(Stored items from a collection)
BEGIN
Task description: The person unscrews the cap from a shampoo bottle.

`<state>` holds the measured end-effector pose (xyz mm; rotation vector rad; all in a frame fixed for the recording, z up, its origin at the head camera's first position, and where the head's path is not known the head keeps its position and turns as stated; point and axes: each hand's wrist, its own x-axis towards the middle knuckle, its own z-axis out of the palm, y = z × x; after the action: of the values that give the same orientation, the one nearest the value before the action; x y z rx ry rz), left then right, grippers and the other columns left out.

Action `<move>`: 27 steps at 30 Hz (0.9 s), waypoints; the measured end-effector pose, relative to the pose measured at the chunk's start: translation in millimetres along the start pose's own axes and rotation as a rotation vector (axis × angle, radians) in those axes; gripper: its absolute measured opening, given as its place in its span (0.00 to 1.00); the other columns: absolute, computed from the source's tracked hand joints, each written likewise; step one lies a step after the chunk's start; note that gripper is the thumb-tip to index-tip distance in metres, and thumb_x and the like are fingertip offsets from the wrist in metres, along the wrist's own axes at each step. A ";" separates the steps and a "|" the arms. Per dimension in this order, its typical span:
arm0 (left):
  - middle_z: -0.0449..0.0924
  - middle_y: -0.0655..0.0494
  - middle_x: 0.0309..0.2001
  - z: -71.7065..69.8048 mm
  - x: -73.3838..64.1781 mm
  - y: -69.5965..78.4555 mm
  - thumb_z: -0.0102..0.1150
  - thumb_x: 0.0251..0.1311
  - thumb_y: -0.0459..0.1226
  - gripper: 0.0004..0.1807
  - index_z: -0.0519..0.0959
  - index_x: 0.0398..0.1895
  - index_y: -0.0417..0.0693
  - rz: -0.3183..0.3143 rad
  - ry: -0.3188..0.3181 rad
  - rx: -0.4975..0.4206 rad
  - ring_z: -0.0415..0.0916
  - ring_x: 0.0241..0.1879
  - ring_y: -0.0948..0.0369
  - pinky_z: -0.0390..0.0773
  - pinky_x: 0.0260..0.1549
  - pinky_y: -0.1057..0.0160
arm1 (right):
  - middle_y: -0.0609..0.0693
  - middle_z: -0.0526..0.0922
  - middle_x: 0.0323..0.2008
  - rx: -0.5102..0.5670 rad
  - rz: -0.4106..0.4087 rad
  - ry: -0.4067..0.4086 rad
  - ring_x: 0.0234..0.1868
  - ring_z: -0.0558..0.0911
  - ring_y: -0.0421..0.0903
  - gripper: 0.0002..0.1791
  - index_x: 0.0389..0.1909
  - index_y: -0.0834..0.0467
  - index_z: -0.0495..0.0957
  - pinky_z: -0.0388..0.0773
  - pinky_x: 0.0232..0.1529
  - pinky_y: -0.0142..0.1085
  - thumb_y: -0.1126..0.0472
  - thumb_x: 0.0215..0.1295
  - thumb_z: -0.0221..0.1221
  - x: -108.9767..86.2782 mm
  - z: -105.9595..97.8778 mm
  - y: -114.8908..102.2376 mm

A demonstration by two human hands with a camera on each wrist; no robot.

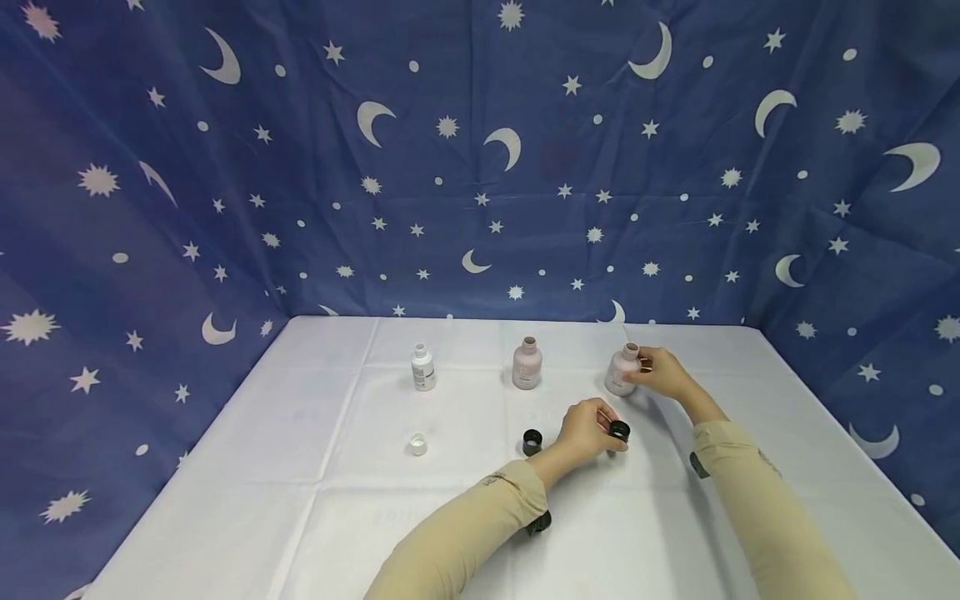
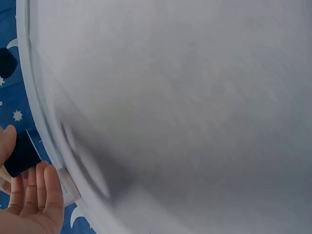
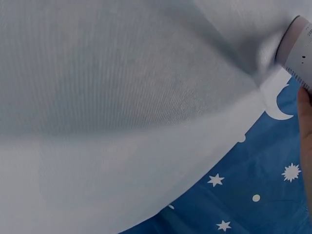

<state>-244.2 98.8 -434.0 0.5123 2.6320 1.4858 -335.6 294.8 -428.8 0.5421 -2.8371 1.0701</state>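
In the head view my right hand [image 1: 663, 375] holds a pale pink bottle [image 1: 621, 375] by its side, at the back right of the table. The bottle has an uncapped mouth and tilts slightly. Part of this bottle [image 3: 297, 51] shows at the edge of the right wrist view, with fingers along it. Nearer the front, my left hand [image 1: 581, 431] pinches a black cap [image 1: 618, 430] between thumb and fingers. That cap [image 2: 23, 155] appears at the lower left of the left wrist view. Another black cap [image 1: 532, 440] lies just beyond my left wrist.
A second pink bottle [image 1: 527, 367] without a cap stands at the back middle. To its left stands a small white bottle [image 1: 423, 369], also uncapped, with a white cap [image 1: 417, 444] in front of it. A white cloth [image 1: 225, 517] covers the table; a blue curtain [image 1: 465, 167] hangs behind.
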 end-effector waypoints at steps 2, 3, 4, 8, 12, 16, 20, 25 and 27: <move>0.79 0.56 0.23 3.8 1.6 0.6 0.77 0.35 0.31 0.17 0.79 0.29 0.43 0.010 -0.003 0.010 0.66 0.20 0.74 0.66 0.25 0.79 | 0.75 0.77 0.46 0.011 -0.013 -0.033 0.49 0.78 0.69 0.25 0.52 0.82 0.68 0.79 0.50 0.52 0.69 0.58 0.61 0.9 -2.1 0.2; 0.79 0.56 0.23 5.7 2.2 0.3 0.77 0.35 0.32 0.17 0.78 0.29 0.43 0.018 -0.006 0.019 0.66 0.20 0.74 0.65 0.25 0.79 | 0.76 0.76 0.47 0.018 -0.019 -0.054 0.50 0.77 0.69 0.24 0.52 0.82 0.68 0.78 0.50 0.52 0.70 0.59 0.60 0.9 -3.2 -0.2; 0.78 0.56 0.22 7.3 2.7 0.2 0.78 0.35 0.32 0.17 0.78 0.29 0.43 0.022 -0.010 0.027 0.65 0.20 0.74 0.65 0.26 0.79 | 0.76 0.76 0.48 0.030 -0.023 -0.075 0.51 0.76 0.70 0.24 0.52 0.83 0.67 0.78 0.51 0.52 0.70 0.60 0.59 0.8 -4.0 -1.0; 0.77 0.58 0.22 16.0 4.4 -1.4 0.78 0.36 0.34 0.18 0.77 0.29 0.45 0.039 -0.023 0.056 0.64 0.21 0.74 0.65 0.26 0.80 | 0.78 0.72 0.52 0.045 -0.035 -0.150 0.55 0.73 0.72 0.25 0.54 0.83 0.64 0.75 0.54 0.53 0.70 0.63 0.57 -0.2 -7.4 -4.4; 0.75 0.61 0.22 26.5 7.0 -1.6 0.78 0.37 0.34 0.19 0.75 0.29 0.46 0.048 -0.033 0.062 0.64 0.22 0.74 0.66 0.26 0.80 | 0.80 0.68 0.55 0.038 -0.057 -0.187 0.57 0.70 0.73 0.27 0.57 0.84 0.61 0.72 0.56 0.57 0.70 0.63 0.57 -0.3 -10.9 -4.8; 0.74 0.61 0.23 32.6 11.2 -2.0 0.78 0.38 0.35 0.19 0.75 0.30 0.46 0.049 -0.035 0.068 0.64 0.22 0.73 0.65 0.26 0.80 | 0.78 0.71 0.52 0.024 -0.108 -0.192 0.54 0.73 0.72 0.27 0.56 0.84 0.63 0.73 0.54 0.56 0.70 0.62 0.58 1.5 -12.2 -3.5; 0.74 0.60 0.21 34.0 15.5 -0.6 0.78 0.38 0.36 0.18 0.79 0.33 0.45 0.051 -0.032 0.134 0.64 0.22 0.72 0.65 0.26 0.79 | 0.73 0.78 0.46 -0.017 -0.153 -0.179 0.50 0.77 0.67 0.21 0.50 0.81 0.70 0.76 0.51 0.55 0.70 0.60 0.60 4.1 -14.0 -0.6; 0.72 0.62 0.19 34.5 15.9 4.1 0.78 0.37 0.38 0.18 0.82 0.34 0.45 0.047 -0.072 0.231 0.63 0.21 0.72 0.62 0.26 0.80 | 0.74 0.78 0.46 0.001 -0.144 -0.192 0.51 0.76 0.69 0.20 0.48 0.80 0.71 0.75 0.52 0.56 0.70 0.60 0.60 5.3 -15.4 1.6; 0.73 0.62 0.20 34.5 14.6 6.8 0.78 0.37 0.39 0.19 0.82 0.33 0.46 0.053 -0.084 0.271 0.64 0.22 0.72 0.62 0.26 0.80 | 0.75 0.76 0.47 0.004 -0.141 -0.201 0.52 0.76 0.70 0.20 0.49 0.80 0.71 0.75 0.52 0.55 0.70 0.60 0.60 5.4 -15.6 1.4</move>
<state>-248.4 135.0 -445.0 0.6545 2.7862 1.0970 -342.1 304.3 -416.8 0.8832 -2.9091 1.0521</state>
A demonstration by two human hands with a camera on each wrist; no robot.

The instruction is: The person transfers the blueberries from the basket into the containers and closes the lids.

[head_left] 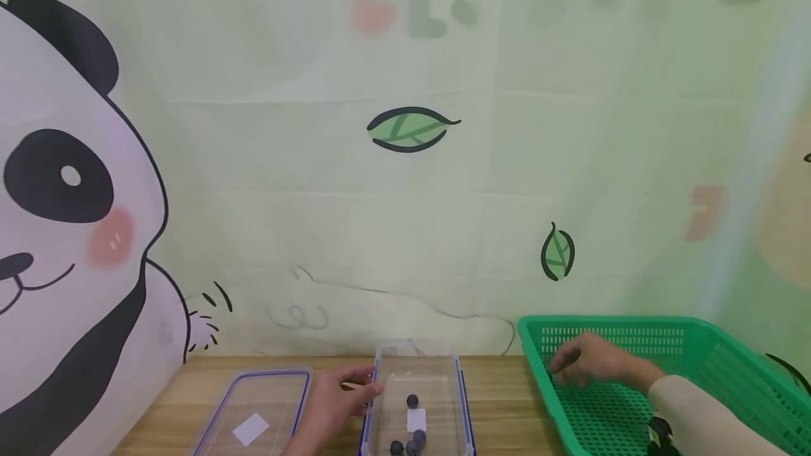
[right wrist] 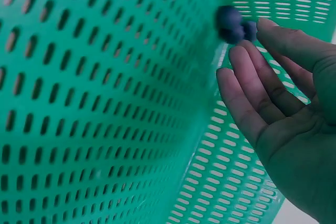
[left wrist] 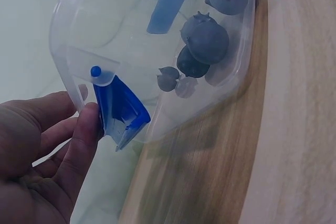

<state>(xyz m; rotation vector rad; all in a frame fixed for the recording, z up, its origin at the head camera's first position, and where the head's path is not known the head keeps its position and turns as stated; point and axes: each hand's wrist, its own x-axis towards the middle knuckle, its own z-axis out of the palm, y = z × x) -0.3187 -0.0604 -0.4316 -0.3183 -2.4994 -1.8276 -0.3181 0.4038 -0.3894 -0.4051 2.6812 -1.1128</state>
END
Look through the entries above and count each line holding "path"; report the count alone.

2